- Film poster
- Breaking Point - Pornografisk thriller
- Directed by: Bo Arne Vibenius
- Screenplay by: Nat Sharp Bo Arne Vibenius
- Story by: Bo Arne Vibenius
- Produced by: Bo Arne Vibenius
- Starring: Andreas Bellis
- Cinematography: Adam de Loup
- Edited by: Robert Taylor
- Music by: Ralph Lundsten
- Production company: Audiovision Investment
- Distributed by: Elit-Film
- Release date: October 13, 1975 (Sweden);
- Running time: 95 minutes
- Country: Sweden
- Language: English

= Breaking Point (1975 film) =

1975 Swedish thriller film

Breaking Point is a 1975 Swedish adult thriller film written and directed Bo Arne Vibenius.

In the film, an office worker resorts to a series of rapes to deal with his sexual urges. When he is taken hostage by bank robbers, he proceeds to kill the robbers and to attack a police helicopter. Before rushing to the airport, where he is reunited with his returning wife and daughter.

== Plot ==
A man named Bob Bellings rapes a woman in her apartment, then fatally bludgeons her with an ashtray.

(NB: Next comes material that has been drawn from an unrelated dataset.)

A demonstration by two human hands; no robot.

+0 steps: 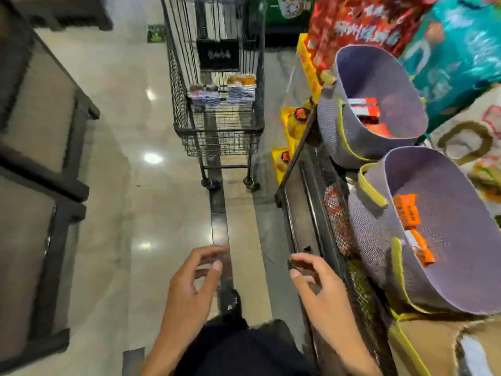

The next day, Bob goes to work at his office, where he watches a newscast in which a psychiatric expert explains that women should not resist being sexually assaulted, as that is what most predators want, and that 89% of surveyed women admitted to wanting to be raped at least once in their lives.

One of Bob's fellow employees (who are all female) later teases him in a sexual manner, which prompts Bob into going out for his break, during which he stalks and has sex with a woman. Bob returns to work and watches another newscast, which announces that the government will be issuing requisition cards that authorized citizens can take to gun shops and exchange for side arms.

After another encounter with his promiscuous coworker, Bob leaves work, rents a car, and follows another woman to her home and rapes her. She responds by stabbing him with a pair of scissors during the act. When the woman tries to escape, Bob uses his car to knock hers off of the road and into a house, causing a fiery explosion. Bob then goes home and masturbates into a coffee cup, which he tricks the employee who had been taunting him into drinking from.

Bob proceeds to turn his requisition card in for a handgun, which the overzealous clerk provides explosive "fragmentation ammo" for. Upon leaving the munitions shop, Bob snatches a young girl from a playground, and eats candy with her in the woods before dropping her off at her house. Afterward, Bob practices with his gun, and picks up and has sex with a female hitchhiker, who at one point rides the gear shift of Bob's rental car (which Bob later returns, sans the gear shift's knob).

Bob is subsequently mugged, and then taken hostage by a trio of bank robbers, who decide to execute him. Bob uses his fragmentation rounds to kill the thieves before shooting down a police helicopter and escaping in a hijacked car. The film ends with Bob going to an airport and reuniting with his wife and daughter, who were away on a trip. When his wife asks him what he has been up to in her absence, Bob replies, "Oh, you know nothing ever happens in this shit town".

== Cast ==
- Andreas Bellis as Bob Bellings
- Barbara Scott	as Woman in Subway
- Jane McIntosch
- Susanne Audrian
- Bertha Klingspor
- Marlyn Inverness
- Liza June
- Adolf Deutch
- Joachim Bender
- Per-Axel Arosenius as Guns and Ammo Dealer

== Release ==
Created primarily for foreign markets, Breaking Point, like Vibenius's previous film Thriller – A Cruel Picture, was banned in its home country of Sweden.

== Reception ==
Jack Stevenson, the author of Scandinavian Blue: The Erotic Cinema of Sweden and Denmark in the 1960s and 1970s, noted that the film was "even more bizarre" than Thriller – A Cruel Picture, and was "tasteless, violent, pornographic and some would certainly say misogynist - all meant no doubt to reflect the sickness endemic in society at large". Daniel Ekeroth, author of Swedish Sensationsfilms: A Clandestine History of Sex, Thrillers, and Kicker Cinema, similarly categorized Breaking Point as "completely crazy" and "one of the sickest and slowest films ever made". In a review written for Trash Cinema: A Celebration of Overlooked Masterpieces, Michael Harris opined that the film "creates a fantastic sense of insecurity" and is "a wonderful achievement in simplicity and confrontationalism without being confrontational".